_Task description_. Keep the pictures out. Write out every line of the listing exactly.

_Data shown_.
= = = = = = =

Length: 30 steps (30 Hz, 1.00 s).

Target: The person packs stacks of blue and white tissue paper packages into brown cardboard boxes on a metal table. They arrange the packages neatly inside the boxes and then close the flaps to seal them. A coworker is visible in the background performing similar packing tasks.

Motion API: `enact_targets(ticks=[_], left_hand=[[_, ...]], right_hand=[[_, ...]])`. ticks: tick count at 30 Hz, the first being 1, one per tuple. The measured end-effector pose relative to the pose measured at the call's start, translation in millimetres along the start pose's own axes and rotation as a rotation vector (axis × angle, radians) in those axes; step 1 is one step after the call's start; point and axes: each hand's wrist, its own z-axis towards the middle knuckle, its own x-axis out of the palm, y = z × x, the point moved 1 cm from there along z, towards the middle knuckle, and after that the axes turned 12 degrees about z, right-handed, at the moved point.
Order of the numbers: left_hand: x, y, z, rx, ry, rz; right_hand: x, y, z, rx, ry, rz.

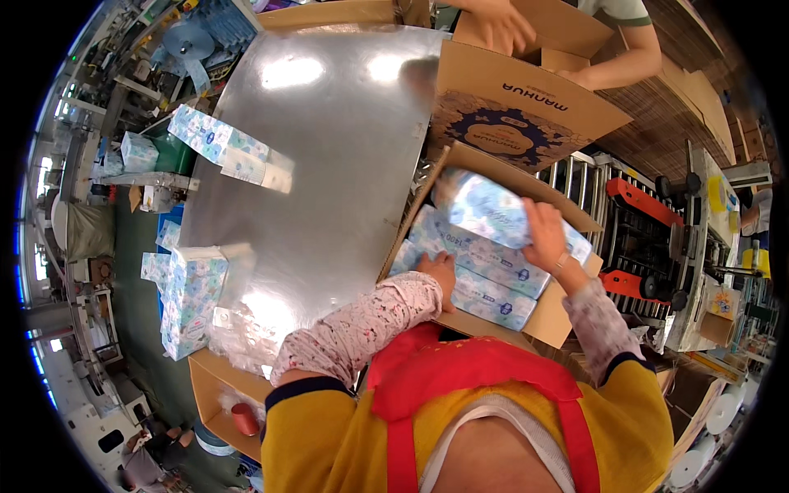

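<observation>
In front of me stands an open cardboard box (567,322), its inside filled with blue-and-white floral tissue packs (493,300) lying side by side. My right hand (544,237) is closed on the right end of a similar tissue pack (481,205), which lies tilted on top of the others at the box's far side. My left hand (440,275) rests on the packs at the near left of the box, fingers apart and holding nothing. Part of the lower layer is hidden under the tilted pack and my hands.
A metal table (329,164) spreads to the left, with tissue packs (218,140) at its left edge and more stacked packs (193,300) nearer. Beyond my box, a co-worker's hands (501,25) reach into another cardboard box (526,103). A roller conveyor (637,238) runs at right.
</observation>
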Motion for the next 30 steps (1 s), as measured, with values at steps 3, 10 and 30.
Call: enact_targets(ticks=[3, 10, 30], left_hand=[[-17, -9, -2, 0.04, -0.004, -0.032], [-29, 62, -87, -0.291, -1.236, -0.464], [-12, 35, -39, 0.518, 0.166, -0.118]], right_hand=[[109, -59, 34, 0.077, -0.041, -0.13], [13, -42, -26, 0.029, -0.256, -0.079], [-48, -54, -128, 0.993, -0.42, 0.934]])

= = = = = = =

_Exercise response_.
Length: 30 steps (30 Hz, 1.00 s).

Target: The person packs stacks of blue and white tissue paper packages into brown cardboard boxes on a metal table. They arrange the packages neatly inside the boxes and then close the flaps to seal them. A coworker is visible in the background performing similar packing tasks.

Motion API: `enact_targets(ticks=[_], left_hand=[[_, ...]], right_hand=[[_, ...]])`. ticks: tick count at 30 Hz, the first being 1, one per tuple. The measured end-effector pose relative to the pose measured at the call's start, translation in millimetres along the start pose's own axes and rotation as a rotation vector (axis × angle, radians) in those axes; step 1 is one step after the call's start; point and axes: each hand's wrist, its own z-axis towards the middle knuckle, its own x-axis out of the palm, y = z × x, the point moved 1 cm from there along z, towards the middle knuckle, and after that the axes turned 12 degrees about z, right-handed, at the moved point.
Order of the numbers: left_hand: x, y, z, rx, ry, rz; right_hand: x, y, z, rx, ry, rz.


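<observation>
In front of me stands an open cardboard box (567,322), its inside filled with blue-and-white floral tissue packs (493,300) lying side by side. My right hand (544,237) is closed on the right end of a similar tissue pack (481,205), which lies tilted on top of the others at the box's far side. My left hand (440,275) rests on the packs at the near left of the box, fingers apart and holding nothing. Part of the lower layer is hidden under the tilted pack and my hands.
A metal table (329,164) spreads to the left, with tissue packs (218,140) at its left edge and more stacked packs (193,300) nearer. Beyond my box, a co-worker's hands (501,25) reach into another cardboard box (526,103). A roller conveyor (637,238) runs at right.
</observation>
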Motion for the next 30 steps (1 s), as measured, with values at steps 3, 10 and 30.
Call: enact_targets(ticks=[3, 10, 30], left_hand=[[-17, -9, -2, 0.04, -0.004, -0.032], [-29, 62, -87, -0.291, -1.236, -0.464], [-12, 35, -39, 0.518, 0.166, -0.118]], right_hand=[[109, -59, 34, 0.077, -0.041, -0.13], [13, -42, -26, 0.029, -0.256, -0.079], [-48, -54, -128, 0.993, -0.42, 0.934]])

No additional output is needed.